(What is being asked): Below is a listing with pictures in it; transcribe exactly the lines from the one that has "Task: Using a" through the one that has "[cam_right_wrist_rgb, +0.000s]", and omit those pictures.
:: Source material ::
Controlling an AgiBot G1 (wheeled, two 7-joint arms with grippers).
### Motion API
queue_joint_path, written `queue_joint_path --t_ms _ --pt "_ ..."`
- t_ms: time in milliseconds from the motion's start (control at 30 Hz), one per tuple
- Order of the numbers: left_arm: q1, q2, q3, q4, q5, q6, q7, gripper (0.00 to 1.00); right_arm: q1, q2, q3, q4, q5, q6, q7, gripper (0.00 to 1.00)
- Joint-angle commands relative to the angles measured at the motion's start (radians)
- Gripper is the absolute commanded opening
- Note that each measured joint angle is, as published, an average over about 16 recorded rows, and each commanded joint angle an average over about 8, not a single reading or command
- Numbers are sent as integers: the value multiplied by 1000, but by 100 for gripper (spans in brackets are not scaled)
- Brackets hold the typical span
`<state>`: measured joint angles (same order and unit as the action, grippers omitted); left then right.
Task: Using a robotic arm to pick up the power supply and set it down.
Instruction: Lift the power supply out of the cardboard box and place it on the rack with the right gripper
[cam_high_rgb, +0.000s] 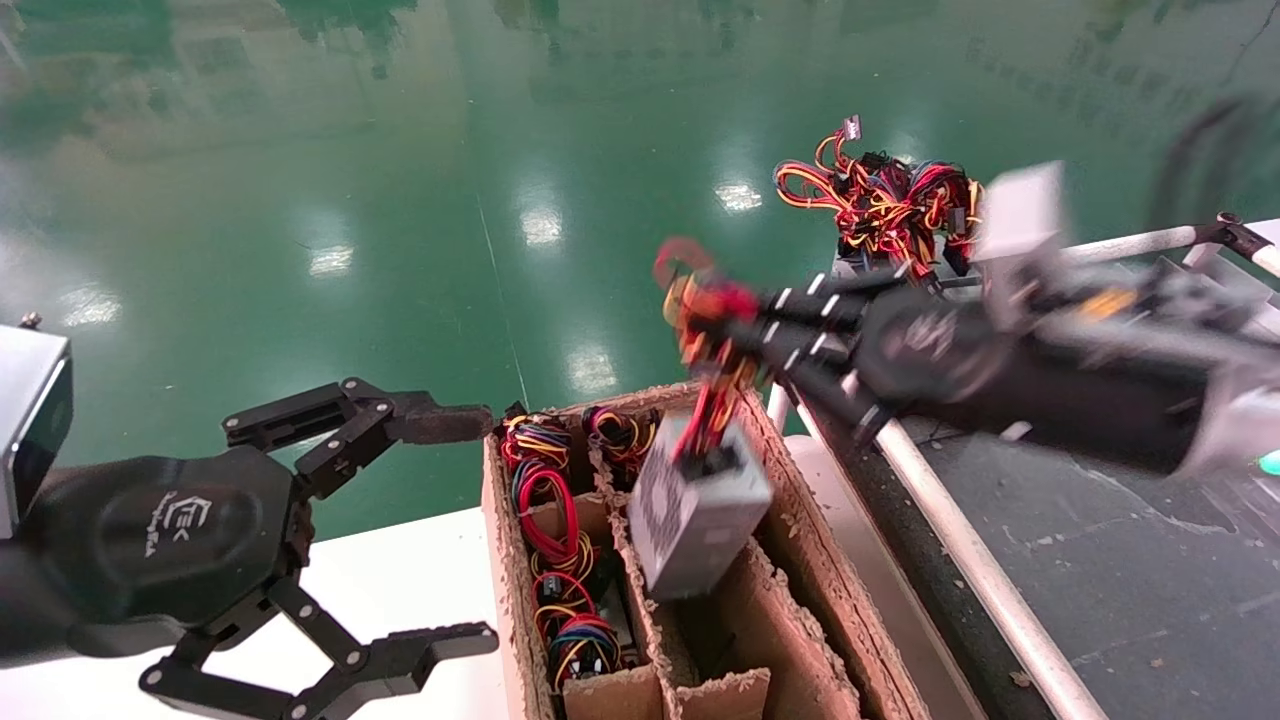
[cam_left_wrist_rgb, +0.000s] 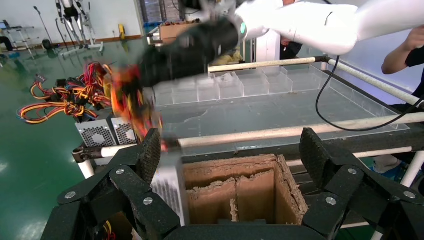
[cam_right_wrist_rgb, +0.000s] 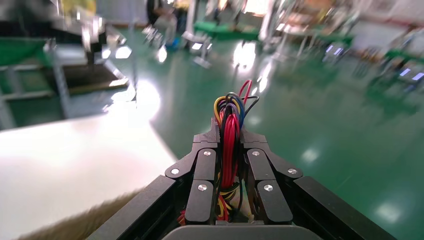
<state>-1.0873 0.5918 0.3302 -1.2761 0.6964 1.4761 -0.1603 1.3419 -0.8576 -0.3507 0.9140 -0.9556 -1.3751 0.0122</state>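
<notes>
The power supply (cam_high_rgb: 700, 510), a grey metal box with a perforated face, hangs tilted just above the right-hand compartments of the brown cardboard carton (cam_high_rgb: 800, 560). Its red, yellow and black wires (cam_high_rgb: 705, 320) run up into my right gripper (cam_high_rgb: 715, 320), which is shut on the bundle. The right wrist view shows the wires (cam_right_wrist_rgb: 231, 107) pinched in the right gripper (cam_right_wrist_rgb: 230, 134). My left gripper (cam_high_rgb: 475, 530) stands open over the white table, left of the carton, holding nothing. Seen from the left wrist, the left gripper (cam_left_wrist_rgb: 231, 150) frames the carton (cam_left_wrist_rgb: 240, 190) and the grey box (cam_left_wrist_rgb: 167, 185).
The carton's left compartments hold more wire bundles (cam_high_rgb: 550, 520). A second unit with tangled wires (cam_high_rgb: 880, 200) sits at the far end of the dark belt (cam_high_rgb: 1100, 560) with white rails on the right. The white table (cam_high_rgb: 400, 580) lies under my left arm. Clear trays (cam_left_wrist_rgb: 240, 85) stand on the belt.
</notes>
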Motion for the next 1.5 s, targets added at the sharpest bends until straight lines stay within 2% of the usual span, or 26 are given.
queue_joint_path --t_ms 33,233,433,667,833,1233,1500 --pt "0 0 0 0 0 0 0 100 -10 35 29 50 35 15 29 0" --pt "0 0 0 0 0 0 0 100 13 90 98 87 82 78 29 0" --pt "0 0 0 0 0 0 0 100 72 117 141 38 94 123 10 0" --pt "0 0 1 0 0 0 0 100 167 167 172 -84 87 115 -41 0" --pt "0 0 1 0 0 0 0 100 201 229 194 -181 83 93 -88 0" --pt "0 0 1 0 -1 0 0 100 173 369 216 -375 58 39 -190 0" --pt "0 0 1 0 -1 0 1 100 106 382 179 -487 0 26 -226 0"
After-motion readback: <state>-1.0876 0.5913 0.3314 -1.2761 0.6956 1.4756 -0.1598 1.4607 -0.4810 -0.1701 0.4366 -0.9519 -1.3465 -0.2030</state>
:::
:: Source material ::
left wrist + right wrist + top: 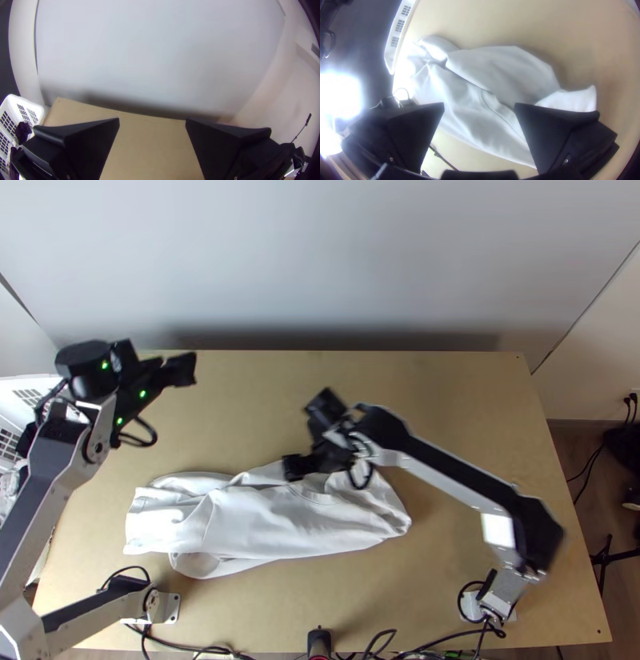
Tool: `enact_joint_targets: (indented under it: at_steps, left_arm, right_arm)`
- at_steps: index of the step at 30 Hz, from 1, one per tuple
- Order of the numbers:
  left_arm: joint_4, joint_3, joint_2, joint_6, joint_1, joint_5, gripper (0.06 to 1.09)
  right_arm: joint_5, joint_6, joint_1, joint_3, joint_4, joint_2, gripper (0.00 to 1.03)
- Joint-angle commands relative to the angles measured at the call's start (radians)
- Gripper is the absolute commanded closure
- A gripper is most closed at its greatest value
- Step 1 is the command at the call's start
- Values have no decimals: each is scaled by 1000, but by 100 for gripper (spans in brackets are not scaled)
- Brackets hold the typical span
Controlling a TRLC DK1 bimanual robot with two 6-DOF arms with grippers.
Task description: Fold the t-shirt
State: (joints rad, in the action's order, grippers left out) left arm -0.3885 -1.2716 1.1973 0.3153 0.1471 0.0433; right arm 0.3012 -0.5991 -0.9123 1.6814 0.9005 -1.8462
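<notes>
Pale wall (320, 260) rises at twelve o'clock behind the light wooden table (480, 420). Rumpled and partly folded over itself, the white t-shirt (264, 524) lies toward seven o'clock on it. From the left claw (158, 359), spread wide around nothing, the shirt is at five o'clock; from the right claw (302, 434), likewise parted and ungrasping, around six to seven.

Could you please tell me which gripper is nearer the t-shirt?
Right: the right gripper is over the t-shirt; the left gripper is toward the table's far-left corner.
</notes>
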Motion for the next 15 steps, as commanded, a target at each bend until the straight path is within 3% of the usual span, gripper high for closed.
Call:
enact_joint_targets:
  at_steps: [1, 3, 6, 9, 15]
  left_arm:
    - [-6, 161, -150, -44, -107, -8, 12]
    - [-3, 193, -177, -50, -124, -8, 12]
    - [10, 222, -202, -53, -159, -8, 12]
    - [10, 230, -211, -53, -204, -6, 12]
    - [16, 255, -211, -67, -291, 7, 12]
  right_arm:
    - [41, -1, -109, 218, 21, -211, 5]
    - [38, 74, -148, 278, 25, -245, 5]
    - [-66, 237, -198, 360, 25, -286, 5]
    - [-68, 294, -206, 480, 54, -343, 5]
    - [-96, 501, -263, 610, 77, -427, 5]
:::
(Exercise response):
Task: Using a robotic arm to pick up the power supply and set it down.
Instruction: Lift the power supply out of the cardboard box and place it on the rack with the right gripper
[cam_high_rgb, +0.000s] 
[cam_left_wrist_rgb, +0.000s] 
[cam_right_wrist_rgb, +0.000s] 

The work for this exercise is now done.